A Voice from the Eastern Door

The Dark Side of the ‘Trust’ Relationship and Plenary Power

August 23, 2012

In 1942, the renowned legal scholar Felix Cohen famously wrote about the Spanish origin of Indian rights in the federal Indian law conceptual system of the United States. The two concepts of a “trust relationship” and “plenary power” are aspects of that system that find their origin in domination.

Let us begin with the idea of a “trust,” which is typically and habitually invoked by Indian country, usually without developing a deeper understanding of that concept and its origin historically.

When we follow Cohen’s suggestion and trace the concept of “trust” back to the Spanish context of empire and colonization, a strange thing happens. The context of “trust” is revealed to be one of domination. Evidence of this is found in a book written in 1918 by Manuel Serrano y Sanz, “Origenes de la Dominación Española en América” [“Origins of Spanish Domination in America”].

In his book “Encomienda in New Spain: Forced Native Labor in the Spanish Colonies, 1492-1550,” the esteemed scholar Lesley Byrd Simpson cited “Origenes de la Dominación Español en América.” He quoted the sentence: “Force is not truth or justice, but it is an indispensable element for the propagation of civilization, so that justice and truth may be the base of human societies.” Domination provides the context for interpreting the terms “truth” and “justice” in that era. (e.g., Columbus erected gallows with 13 nooses to hang Indians in the number 13 to correspond to Jesus and the 12 Apostles as a symbol of “justice,” behind which was the presumed “truth” of the Bible and the monarch’s supposed authority from “God”).

The aforementioned quote is an admission that the use of coercion against free and independent peoples, or, in other words, the use of domination, is “indispensable…for the propagation of civilization.” This goes with a definition of “civilization” I have often cited. It is found in Webster’s Third New International Dictionary: “The act of civilizing” especially “the forcing of a particular cultural pattern on a population to whom it is foreign.” Evidence of domination is found in the word “forcing.”

Given the above information, we are able to accurately reframe Cohen’s tracing of the origin of U.S. federal Indian law to Spanish law. In other words, domination is the wider context of the concept of a “trust relationship” as found in U.S. federal Indian law. One source of U.S. federal Indian law is traced back to Spanish domination in America, a key aspect of which is found in the idea of the “trust” that the Spanish Crown and Spanish Empire placed in its agents of colonization (e.g. conquistadors and priests).
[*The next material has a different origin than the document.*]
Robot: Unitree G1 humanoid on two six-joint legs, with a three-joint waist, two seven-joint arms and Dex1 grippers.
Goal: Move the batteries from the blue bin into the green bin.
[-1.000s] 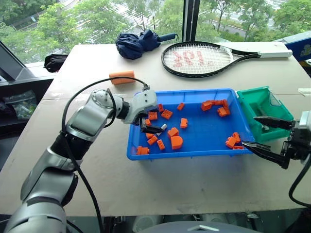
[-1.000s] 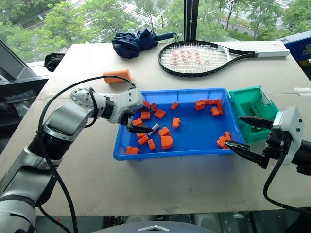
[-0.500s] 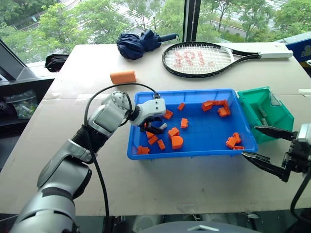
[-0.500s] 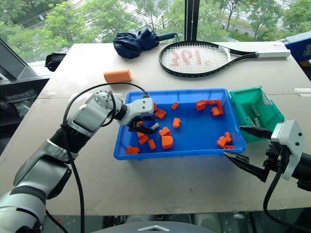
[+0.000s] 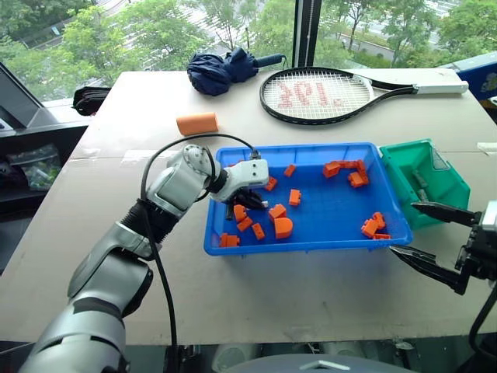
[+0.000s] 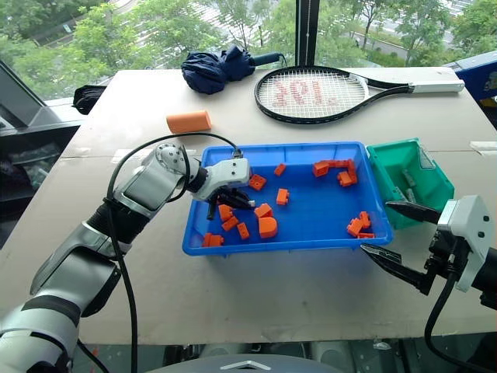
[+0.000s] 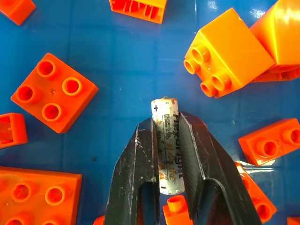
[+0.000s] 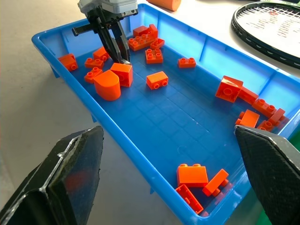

The concept and dominating institution of the Spanish Encomienda is another example. Take, for instance, the Cedula of King Philip II of Spain issued in 1571: “The encomienda is a right granted by Royal Grace to the deserving of the Indies to receive and collect for themselves the tributes of the Indians that shall be given them in trust, for their life and the life of one heir…” Through dominating force the Indians were to be “taught” to pay, pray, and obey (tribute, conversion, and subjection).

The Spaniards were given command over Indians; in other words, Indians were given to the Spaniards who were authorized to hold the Indians “in trust,” and they were given the “charge” of “looking after the spiritual and temporal welfare of the Indians” being held under their dominating control.

Behind the dehumanizing Spanish encomienda system was the view that the Indians belonged to the Spanish Crown, as “free subjects of the crown or King.” Given that the word ‘subject’ traces to subjectum (‘to throw under’) in Latin, and that the dominance of royal power is the context of “a subject,” then a “free subject” is a contradiction in terms, for it translates to “free under domination.”

The brutal Spanish encomienda system can be accurately thought of as a placing “Indians into royal trust process” (rather than an “Indian land into trust process”) under the dominance of the crown. Today’s process of placing Indian land into federal trust in the U.S. is premised on the idea that we as Indians were, at some point in the past, forced out of our original free and independent existence. The result is a presumed federal government control or dominance over our lives. Such federal control or domination is typically called “the plenary power of the United States” exercised as a trust relationship.

The phrase “free subjects of the king” is analogized in today’s federal Indian law conceptual system: “free under the plenary power of Congress,” “free under the authority of the United States,” or “free under the U.S. Constitution.” The word “under” indicates a “sub” status for our originally free and independent nations and peoples, which invokes the domination/ subordination structure of the so-called federal “trust relationship” with our nations and peoples.

Steven Newcomb (Shawnee/Lenape) is co-founder and co-director of the Indigenous Law Institute, author of “Pagans in the Promised Land: Decoding the Doctrine of Christian Discovery” (Fulcrum, 2008), and the Kumeyaay and Indigenous Research Coordinator for the Sycuan Band of the Kumeyaay Nation.